There is one span to output from the data below: the lines starting at the line with "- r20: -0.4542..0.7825" and ending at the line with "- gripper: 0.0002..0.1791". Output it exactly, ends included, nothing more.
*** Information supplied ***
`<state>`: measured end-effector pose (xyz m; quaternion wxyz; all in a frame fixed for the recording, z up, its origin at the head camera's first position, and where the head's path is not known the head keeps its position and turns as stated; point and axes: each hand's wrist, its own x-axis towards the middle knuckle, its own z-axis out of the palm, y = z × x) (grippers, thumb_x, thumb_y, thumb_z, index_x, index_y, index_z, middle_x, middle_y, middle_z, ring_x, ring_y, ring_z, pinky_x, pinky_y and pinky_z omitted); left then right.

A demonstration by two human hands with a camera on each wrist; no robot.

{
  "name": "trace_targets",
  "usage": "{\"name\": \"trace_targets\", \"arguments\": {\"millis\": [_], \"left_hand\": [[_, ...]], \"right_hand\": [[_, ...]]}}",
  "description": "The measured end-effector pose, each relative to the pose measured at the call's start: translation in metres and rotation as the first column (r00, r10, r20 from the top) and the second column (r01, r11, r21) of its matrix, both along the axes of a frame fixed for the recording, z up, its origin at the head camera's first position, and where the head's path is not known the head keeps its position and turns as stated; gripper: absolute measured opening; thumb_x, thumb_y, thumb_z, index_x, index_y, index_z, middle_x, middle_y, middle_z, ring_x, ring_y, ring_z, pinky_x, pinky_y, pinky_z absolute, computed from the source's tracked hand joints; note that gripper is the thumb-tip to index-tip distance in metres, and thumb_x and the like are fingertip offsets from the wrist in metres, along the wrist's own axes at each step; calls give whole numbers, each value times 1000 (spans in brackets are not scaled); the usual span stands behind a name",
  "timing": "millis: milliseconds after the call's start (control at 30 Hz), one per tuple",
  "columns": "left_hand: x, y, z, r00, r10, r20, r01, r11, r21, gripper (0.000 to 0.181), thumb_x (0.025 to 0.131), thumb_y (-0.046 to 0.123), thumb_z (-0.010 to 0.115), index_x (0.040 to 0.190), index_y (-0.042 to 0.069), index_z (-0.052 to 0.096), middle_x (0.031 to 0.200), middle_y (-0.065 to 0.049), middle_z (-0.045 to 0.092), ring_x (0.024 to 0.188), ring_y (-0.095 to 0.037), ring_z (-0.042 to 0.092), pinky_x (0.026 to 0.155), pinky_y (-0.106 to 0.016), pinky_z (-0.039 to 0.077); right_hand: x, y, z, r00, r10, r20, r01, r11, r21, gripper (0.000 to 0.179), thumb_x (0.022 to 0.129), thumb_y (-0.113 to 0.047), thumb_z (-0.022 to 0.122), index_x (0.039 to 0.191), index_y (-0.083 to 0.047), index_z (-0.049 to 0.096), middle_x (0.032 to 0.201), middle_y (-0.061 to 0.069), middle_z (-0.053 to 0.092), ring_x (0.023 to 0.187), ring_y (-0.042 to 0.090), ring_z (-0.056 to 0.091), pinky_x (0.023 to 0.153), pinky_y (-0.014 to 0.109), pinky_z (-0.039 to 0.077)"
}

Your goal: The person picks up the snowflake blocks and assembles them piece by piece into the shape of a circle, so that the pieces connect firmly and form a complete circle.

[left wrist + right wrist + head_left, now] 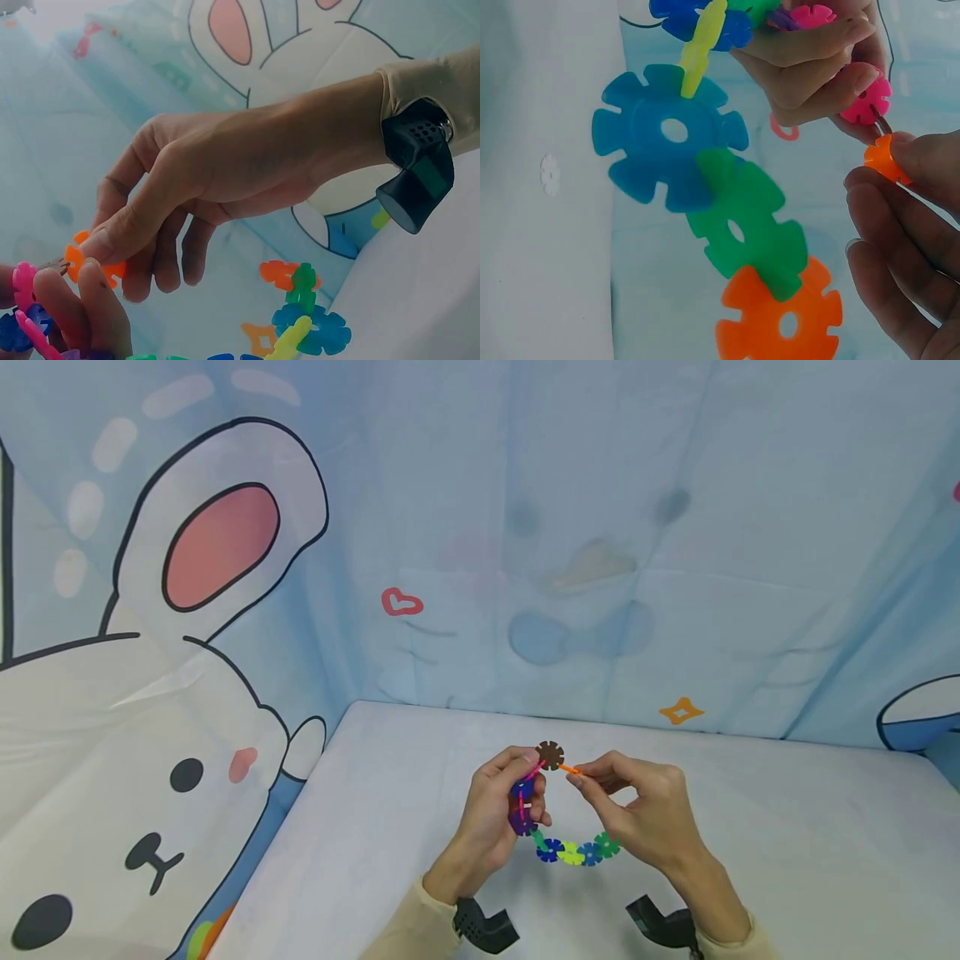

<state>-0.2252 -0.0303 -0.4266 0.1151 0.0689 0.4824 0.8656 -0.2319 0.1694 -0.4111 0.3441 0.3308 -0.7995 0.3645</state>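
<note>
A chain of notched plastic discs hangs between the two hands. My left hand (487,810) holds one end, its fingers around a pink disc (866,94) with blue (523,787) and purple (522,822) discs beside it. Joined at the pink disc, a brown disc (550,755) stands up above the left fingertips. Between thumb and fingers, my right hand (648,810) pinches an orange disc (883,156) edge-on against the brown one. Lower down, the chain runs through a yellow disc (570,853), a blue disc (590,854), a green disc (607,844) and another orange disc (780,322), hidden in the head view.
Beneath the hands is a white tabletop (390,777). Blue printed cloth (450,527) stands behind it, with a large cartoon rabbit (112,735) at the left. Black camera mounts (486,927) sit on the wrists. One pale notched shape (550,175) appears on the white surface.
</note>
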Motion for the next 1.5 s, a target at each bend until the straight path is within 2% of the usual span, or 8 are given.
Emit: {"name": "trace_targets", "arguments": {"millis": [233,600,1000,1167,1267,1333,1400,1500], "left_hand": [[-1,1,0,1000,19,-14,-19,999,-34,11,106,27,66,108,18,70,75,4,61,50,-6,54,59,-23,61],[3,2,2,991,59,-119,-71,992,-101,12,108,22,63,109,11,68,73,3,60,49,-6,53,58,-24,61],[2,3,1,998,49,-46,-52,996,-66,11,108,24,62,106,15,68,73,4,60,48,-6,53,57,-23,60],[1,2,1,998,67,-15,-68,997,-41,12,108,25,60,106,14,66,74,3,59,48,-6,53,56,-23,60],[1,1,1,998,66,-12,-67,996,-51,13,108,26,61,106,14,66,74,3,59,48,-7,52,56,-23,60],[1,1,1,998,52,-19,-54,996,-66,13,108,26,62,105,14,66,73,3,59,48,-7,53,56,-23,60],[2,1,0,998,39,-39,-43,995,-89,13,108,26,62,106,14,66,73,3,59,48,-7,53,56,-23,60],[3,0,1,996,28,-87,-39,992,-124,13,108,23,62,107,11,67,73,4,59,48,-6,53,56,-22,60]], "right_hand": [[-1,1,1,1000,-26,-12,26,1000,5,30,68,8,92,86,-9,76,78,0,80,58,8,72,61,16,59],[1,-2,0,999,-30,-20,30,1000,0,25,72,7,90,84,-9,75,76,0,79,56,5,70,58,14,57],[2,-1,0,998,-30,-52,32,999,32,26,68,5,92,84,-7,74,77,1,79,58,8,72,59,14,58],[0,3,1,997,-24,-80,27,999,39,26,68,5,91,85,-6,74,77,2,79,57,10,73,58,15,58],[-2,6,1,996,-15,-88,19,999,38,16,81,-5,90,88,-6,76,79,3,80,57,11,73,59,16,59],[-2,7,1,996,-13,-86,17,999,41,16,81,-4,90,90,-5,77,80,4,80,58,11,74,60,17,59],[-2,7,2,996,-13,-85,18,999,48,17,81,-3,91,90,-5,77,81,5,80,59,11,74,61,17,59],[-2,7,3,995,-22,-94,27,998,53,32,66,10,93,90,-5,77,81,4,80,59,12,74,60,17,59]]}}
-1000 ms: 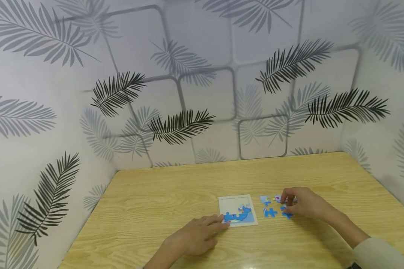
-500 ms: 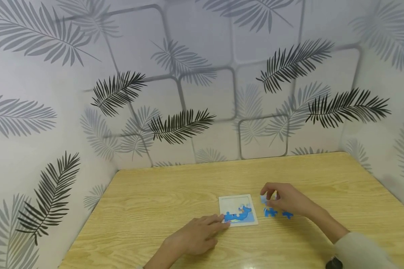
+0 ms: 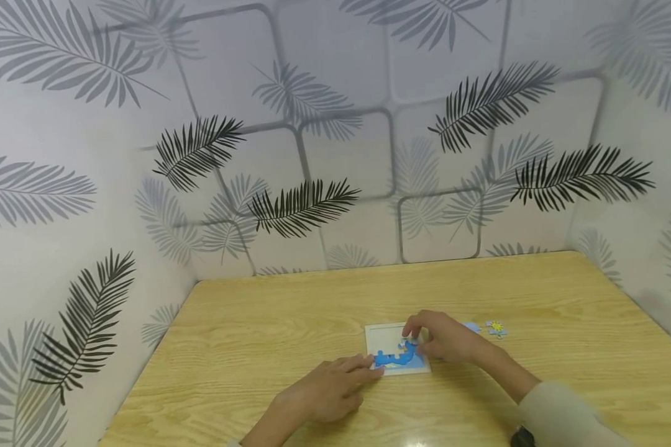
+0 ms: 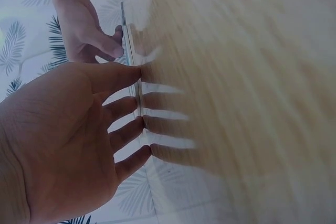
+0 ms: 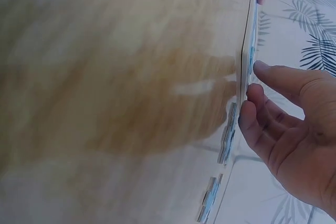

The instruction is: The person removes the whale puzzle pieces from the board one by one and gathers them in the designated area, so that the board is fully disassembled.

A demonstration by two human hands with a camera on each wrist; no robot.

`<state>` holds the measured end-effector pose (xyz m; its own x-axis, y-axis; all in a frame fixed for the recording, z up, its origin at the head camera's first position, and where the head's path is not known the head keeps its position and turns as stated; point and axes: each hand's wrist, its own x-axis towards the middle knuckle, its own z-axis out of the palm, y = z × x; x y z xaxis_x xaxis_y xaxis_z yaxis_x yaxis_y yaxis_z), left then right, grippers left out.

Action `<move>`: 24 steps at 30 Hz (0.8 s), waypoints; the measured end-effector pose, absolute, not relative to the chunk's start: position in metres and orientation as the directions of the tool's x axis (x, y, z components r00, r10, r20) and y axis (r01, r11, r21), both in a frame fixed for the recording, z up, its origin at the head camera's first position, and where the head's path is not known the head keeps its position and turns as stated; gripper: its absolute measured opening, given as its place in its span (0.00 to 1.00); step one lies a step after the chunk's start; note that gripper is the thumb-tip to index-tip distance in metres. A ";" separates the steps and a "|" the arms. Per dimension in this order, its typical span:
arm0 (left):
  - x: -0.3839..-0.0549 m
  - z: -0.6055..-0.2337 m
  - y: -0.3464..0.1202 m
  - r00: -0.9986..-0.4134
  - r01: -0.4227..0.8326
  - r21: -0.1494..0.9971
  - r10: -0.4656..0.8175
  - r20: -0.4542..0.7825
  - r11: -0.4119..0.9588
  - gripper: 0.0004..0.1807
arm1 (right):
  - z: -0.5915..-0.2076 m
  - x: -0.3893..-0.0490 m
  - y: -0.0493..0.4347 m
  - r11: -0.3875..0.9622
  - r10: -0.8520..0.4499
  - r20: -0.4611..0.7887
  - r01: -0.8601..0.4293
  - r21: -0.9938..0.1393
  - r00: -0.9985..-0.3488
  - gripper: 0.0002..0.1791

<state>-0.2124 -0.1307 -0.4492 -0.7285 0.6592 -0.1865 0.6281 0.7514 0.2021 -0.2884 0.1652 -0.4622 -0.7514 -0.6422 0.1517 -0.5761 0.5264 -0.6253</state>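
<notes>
In the head view, a small square jigsaw board (image 3: 383,338) with a pale rim lies on the table, its lower part filled with blue pieces (image 3: 391,359). My left hand (image 3: 330,388) rests at the board's lower left corner, fingers extended. In the left wrist view its fingertips (image 4: 139,121) touch the table. Over the board's right side, my right hand (image 3: 444,335) has thumb and fingers bent together, pinching what looks like a blue puzzle piece (image 3: 415,341), mostly hidden by the fingers. The right wrist view has that hand (image 5: 294,124) beside the board's edge (image 5: 245,51).
Right of the board lie loose pieces: a light-blue one (image 3: 471,326), partly behind the right hand, and one with a yellow flower or sun (image 3: 496,327). In the right wrist view, loose pieces (image 5: 227,132) lie flat. A leaf-patterned wall (image 3: 335,236) borders the wooden table (image 3: 291,310).
My right hand has moved left from the loose pieces to the board's right side. The left hand stays at the board's corner.
</notes>
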 end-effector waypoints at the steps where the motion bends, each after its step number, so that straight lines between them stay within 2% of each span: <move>1: -0.212 -0.449 -0.131 -0.729 0.627 0.201 0.658 -0.188 0.752 0.31 | -0.462 -0.288 0.164 0.532 -0.645 0.148 -0.580 -0.616 -0.749 0.16; 9: -0.210 -0.445 -0.130 -0.719 0.651 0.144 0.667 -0.194 0.745 0.31 | -0.458 -0.286 0.159 0.552 -0.659 0.104 -0.573 -0.605 -0.745 0.15; 14: -0.209 -0.443 -0.129 -0.720 0.647 0.156 0.665 -0.200 0.747 0.30 | -0.459 -0.286 0.157 0.558 -0.652 0.098 -0.563 -0.610 -0.752 0.17; 18: -0.209 -0.443 -0.129 -0.722 0.642 0.161 0.661 -0.201 0.750 0.30 | -0.459 -0.287 0.158 0.560 -0.647 0.126 -0.580 -0.592 -0.752 0.17; 24: -0.209 -0.444 -0.129 -0.721 0.648 0.149 0.665 -0.194 0.747 0.31 | -0.459 -0.285 0.159 0.528 -0.642 0.174 -0.595 -0.606 -0.747 0.13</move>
<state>-0.2092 -0.1288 -0.4443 -0.7211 0.6651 -0.1941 0.6483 0.7465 0.1494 -0.2852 0.1588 -0.4589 -0.7470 -0.6416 0.1741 -0.5947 0.5279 -0.6064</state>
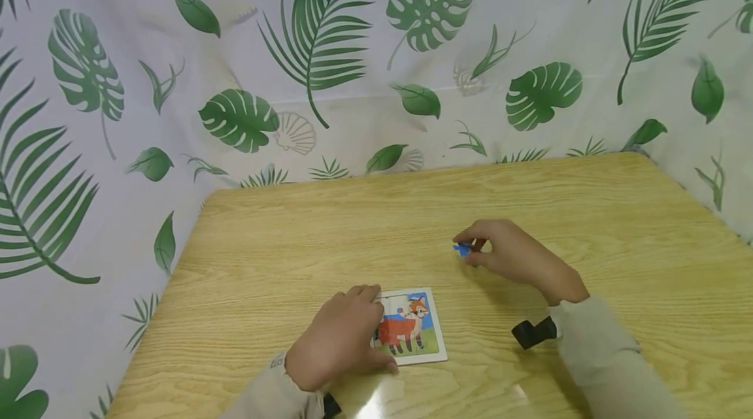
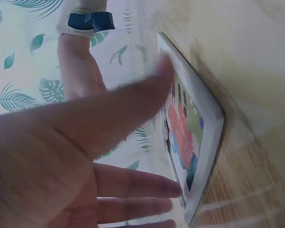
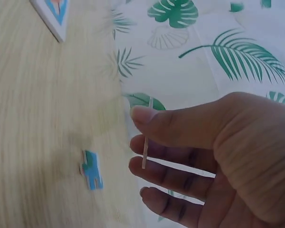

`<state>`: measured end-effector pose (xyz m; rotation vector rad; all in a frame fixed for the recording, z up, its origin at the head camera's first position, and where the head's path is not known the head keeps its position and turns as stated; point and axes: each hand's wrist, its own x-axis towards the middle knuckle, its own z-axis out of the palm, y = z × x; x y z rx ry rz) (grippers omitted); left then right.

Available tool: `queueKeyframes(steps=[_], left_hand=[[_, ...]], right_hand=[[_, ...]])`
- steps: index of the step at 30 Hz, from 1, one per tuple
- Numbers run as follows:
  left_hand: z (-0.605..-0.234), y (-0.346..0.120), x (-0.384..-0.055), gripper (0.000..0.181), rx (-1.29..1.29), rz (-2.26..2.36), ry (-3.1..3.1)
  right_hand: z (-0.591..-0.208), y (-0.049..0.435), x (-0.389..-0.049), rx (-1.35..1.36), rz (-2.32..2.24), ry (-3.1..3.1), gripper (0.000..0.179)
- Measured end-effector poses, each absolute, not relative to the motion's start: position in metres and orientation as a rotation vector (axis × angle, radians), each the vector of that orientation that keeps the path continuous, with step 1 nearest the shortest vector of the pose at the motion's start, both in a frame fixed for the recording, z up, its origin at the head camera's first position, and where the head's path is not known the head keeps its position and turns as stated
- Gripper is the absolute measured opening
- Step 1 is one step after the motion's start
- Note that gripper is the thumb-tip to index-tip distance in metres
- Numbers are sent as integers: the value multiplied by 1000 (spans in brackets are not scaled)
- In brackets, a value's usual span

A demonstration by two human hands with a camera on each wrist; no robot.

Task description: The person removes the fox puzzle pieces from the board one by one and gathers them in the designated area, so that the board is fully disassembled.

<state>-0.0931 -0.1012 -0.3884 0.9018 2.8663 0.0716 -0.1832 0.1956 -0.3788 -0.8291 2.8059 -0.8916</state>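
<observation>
A square fox jigsaw puzzle (image 1: 412,331) in a white frame lies on the table, bare board showing at its upper left. My left hand (image 1: 341,334) spans the frame's left side, fingers at the far corner and thumb by the near edge. In the left wrist view those fingers (image 2: 137,183) are fairly straight and reach the frame (image 2: 211,114). To the right, my right hand (image 1: 518,255) pinches a thin puzzle piece (image 3: 146,142), seen edge-on between thumb and fingers. Another piece (image 3: 91,169), blue and green, lies on the table below that hand.
The wooden table (image 1: 306,229) reaches back to a white curtain (image 1: 353,125) printed with green leaves, which also stands along both sides. A black strap mount (image 1: 534,333) sticks out from the right sleeve (image 1: 606,347).
</observation>
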Motion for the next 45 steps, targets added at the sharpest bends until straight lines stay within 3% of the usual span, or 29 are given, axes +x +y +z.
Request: queueKeyframes(steps=[11,18,45], left_hand=[[-388,-99,-91,71,1003,130,2878],[-389,-101,-93,61,1014,62,2880],[-385,-103,-92,63,1011,12,2877]], right_hand=[[-380,221,-191,-770,-843,2859,35],[-386,232,-197,-683,-820,2849,22],[-405,239,-202,-709,-756,2862,21]])
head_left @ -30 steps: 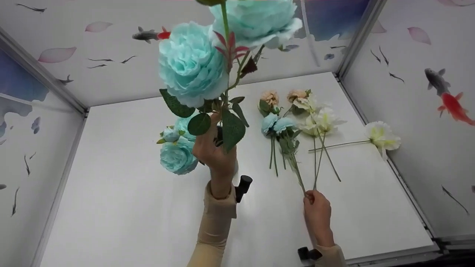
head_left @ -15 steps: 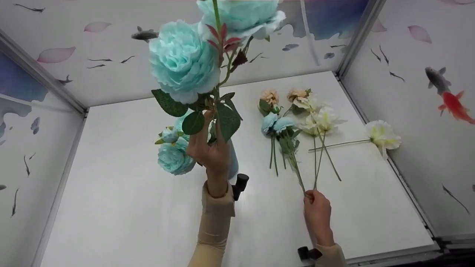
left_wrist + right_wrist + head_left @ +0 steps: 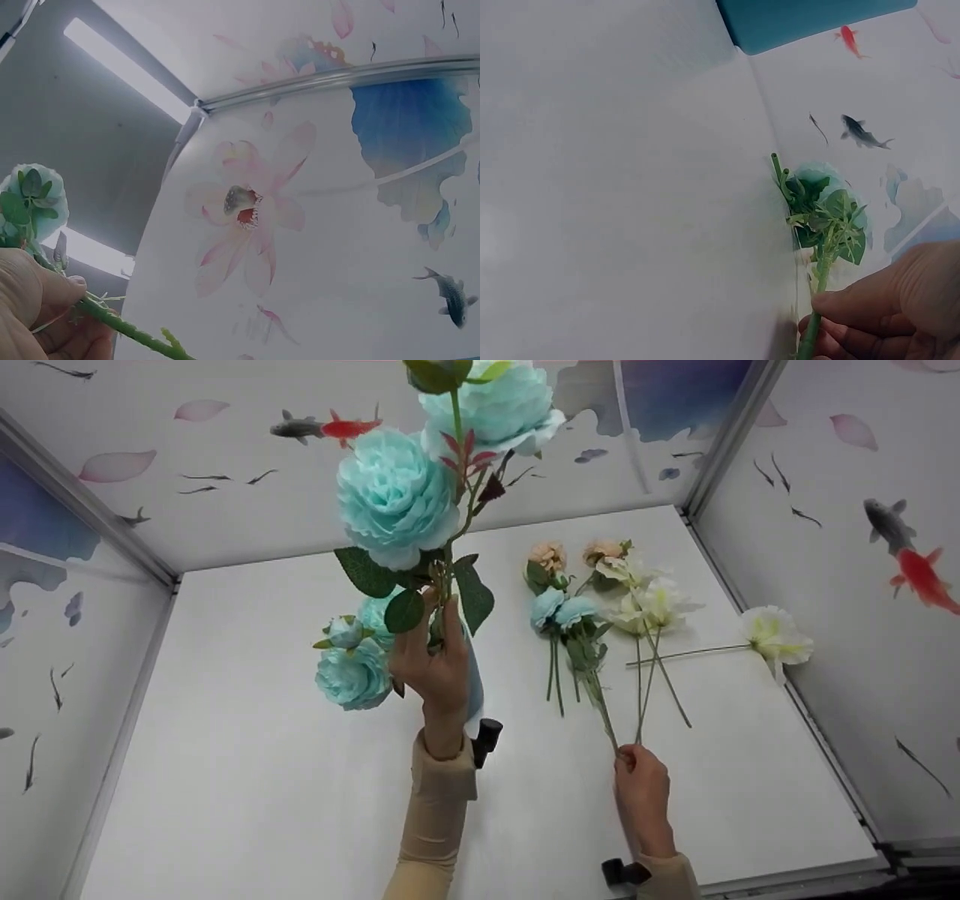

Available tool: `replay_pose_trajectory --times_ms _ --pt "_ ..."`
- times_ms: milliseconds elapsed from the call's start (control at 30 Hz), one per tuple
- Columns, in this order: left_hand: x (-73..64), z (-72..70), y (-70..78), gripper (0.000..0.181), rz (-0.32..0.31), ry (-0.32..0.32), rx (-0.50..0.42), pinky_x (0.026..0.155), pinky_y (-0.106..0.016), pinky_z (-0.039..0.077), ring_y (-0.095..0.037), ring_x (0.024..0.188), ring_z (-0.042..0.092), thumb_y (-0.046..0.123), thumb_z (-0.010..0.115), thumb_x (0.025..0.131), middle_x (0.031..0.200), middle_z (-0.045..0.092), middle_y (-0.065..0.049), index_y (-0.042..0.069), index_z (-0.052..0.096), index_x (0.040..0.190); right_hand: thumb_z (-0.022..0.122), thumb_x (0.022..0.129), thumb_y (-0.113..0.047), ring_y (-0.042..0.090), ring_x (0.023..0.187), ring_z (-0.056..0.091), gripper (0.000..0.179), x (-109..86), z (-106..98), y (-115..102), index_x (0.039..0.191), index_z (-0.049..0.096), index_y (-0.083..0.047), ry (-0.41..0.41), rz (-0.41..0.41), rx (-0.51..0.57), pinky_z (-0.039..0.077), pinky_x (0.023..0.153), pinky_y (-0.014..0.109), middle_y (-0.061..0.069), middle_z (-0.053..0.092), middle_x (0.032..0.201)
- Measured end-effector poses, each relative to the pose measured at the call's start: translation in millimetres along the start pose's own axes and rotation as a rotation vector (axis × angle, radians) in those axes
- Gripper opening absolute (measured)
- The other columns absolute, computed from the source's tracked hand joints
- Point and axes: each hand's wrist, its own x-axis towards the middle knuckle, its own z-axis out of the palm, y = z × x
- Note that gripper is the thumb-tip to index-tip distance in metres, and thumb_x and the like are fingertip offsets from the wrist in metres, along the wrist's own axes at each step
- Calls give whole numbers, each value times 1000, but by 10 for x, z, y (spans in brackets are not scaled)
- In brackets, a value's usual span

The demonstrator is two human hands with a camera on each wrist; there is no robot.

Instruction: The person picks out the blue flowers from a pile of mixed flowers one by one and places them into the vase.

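In the head view my left hand (image 3: 435,671) is raised and pinches the stem of a spray of artificial turquoise peonies (image 3: 394,499) with dark green leaves. The left wrist view shows its green stem (image 3: 139,334) between thumb and fingers. Behind this hand shows part of a blue vase-like object (image 3: 475,686), mostly hidden. Low at the right, my right hand (image 3: 645,802) pinches the stem end of a small light-blue artificial flower spray (image 3: 576,611) lying on the table. The right wrist view shows that stem (image 3: 823,281) between thumb and fingers.
Other turquoise peonies (image 3: 351,675) are left of the raised hand. Peach flowers (image 3: 547,556) and cream flowers (image 3: 660,604) lie on the white table (image 3: 262,780) at the right. One cream flower (image 3: 776,636) reaches the right edge. Printed walls enclose the back and sides.
My left hand and the peony spray shifted slightly left, then back right, and the blooms now sit a little lower in view. The right hand stays in place.
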Motion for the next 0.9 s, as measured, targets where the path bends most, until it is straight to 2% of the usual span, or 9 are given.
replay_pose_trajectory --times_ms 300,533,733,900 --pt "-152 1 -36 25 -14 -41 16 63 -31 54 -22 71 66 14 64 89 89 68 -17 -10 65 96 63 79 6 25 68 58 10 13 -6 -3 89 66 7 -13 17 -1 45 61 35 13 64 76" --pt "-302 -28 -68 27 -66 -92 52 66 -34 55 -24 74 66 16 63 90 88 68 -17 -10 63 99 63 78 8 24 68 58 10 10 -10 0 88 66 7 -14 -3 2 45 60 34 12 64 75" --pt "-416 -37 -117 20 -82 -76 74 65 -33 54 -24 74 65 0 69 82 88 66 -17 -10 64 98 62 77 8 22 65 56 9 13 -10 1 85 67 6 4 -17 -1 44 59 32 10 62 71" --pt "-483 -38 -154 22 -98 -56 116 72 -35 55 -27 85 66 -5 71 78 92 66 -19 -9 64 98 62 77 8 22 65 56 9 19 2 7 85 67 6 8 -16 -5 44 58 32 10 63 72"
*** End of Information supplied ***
• _Written response_
  - r20: -0.4542..0.7825
  - r11: -0.4119..0.9588
  - gripper: 0.0004..0.1807
arm1 (right):
  - z: -0.5915..-0.2076 m
  - x: -0.3893..-0.0490 m
  - y: -0.0493..0.4347 m
  - r11: -0.3875..0.9622
  - r10: -0.8520..0.4499
  - r20: -0.4611..0.7887
  - r01: -0.8601..0.4293
  - r21: -0.9938..0.1393
  - r00: -0.9985..-0.3488
  - gripper: 0.0002..0.1791

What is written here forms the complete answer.